Eight MISO states have ROFR laws, which block transmission developers from bidding against utilities for projects. Those states are Iowa, Indiana, Michigan, Minnesota, Montana, North Dakota, South Dakota and Texas, according to the complaint. So far, courts have upheld those laws.
“This complaint presents the commission with a stark choice: retain its exclusive jurisdiction over the determination of just and reasonable transmission rates for regionally allocated projects, or acquiesce to state efforts to thwart competition and thereby dictate the entities entitled to charge FERC-jurisdictional rates for regional transmission projects,” the groups said.
The state ROFR laws interfere with FERC’s exclusive authority to set interstate transmission rates, according to the complaint. The agency cannot effectively determine just and reasonable rates for interstate transmission without competition between transmission developers, the groups said.
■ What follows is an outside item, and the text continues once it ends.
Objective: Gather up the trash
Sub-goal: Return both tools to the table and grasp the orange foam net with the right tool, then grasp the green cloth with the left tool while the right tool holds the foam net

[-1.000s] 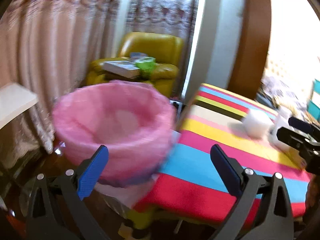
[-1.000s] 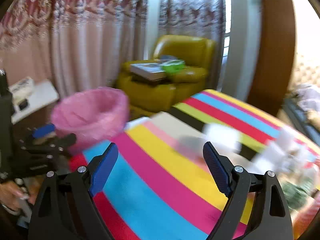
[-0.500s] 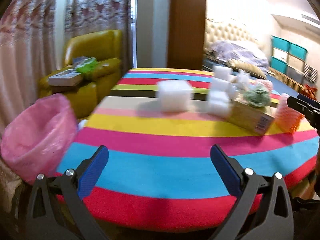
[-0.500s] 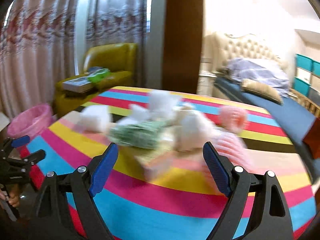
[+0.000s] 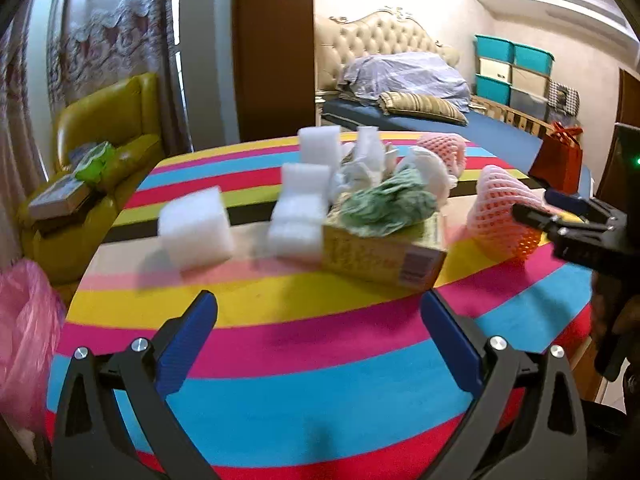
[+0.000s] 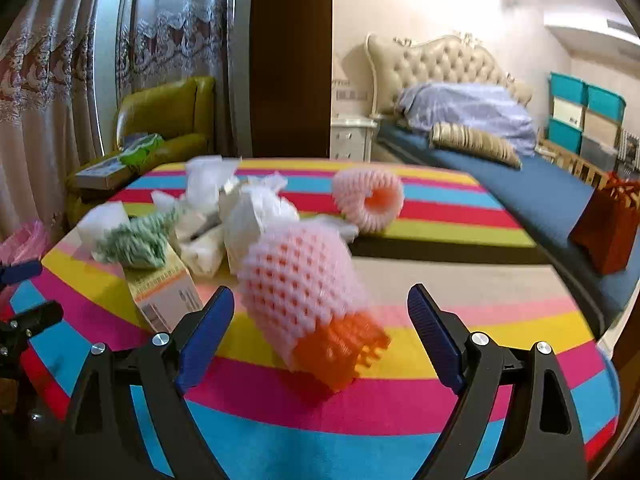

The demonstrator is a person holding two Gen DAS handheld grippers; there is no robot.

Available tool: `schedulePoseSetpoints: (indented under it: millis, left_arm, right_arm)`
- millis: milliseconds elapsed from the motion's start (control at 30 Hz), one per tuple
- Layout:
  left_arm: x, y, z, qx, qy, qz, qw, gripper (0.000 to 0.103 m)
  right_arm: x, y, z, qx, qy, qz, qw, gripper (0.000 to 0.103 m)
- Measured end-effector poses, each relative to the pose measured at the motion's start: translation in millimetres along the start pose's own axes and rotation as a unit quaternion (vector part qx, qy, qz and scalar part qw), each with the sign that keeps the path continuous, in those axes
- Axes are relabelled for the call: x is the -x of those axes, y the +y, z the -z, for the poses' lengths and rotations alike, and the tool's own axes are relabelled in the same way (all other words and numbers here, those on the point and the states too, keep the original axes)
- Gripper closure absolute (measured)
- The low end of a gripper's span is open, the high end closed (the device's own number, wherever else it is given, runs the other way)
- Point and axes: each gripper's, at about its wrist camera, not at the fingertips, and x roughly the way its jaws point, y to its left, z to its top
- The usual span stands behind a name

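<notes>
On a striped table [image 6: 460, 364], the right gripper [image 6: 320, 322], jaws spread, nears a foam net [image 6: 296, 280] just ahead; closing comes next.

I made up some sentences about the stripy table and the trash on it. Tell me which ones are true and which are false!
1. The right gripper is squeezing the pink foam net. False: its fingers stand wide apart on either side of the net and do not touch it.
2. A green crumpled wad lies on top of the yellow box. True.
3. The left gripper holds a white foam block. False: it is open and empty, and the block sits farther off on the table.
4. A second pink foam net lies farther back on the table. True.
5. The pink trash bag sits in the middle of the table. False: it hangs off to the left, beside the table.
</notes>
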Motion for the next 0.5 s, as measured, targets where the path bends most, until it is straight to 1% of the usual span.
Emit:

“Without competition, the incumbent utility has few incentives to engage in any cost containment strategies or commitments of the type present when competition is required,” they said.
Transmission costs are a growing share of electricity bills in MISO, according to the complaint. Since 2008, for example, transmission company ITC Midwest’s rate base has grown from about $368 million to $3.3 billion, the groups said.
Groups in the complaint in addition to IECA include the Coalition of MISO Transmission Customers, the Wisconsin Industrial Energy Group, the Resale Power Group of Iowa, the Association of Businesses Advocating Tariff Equity and the Michigan Chemistry Council.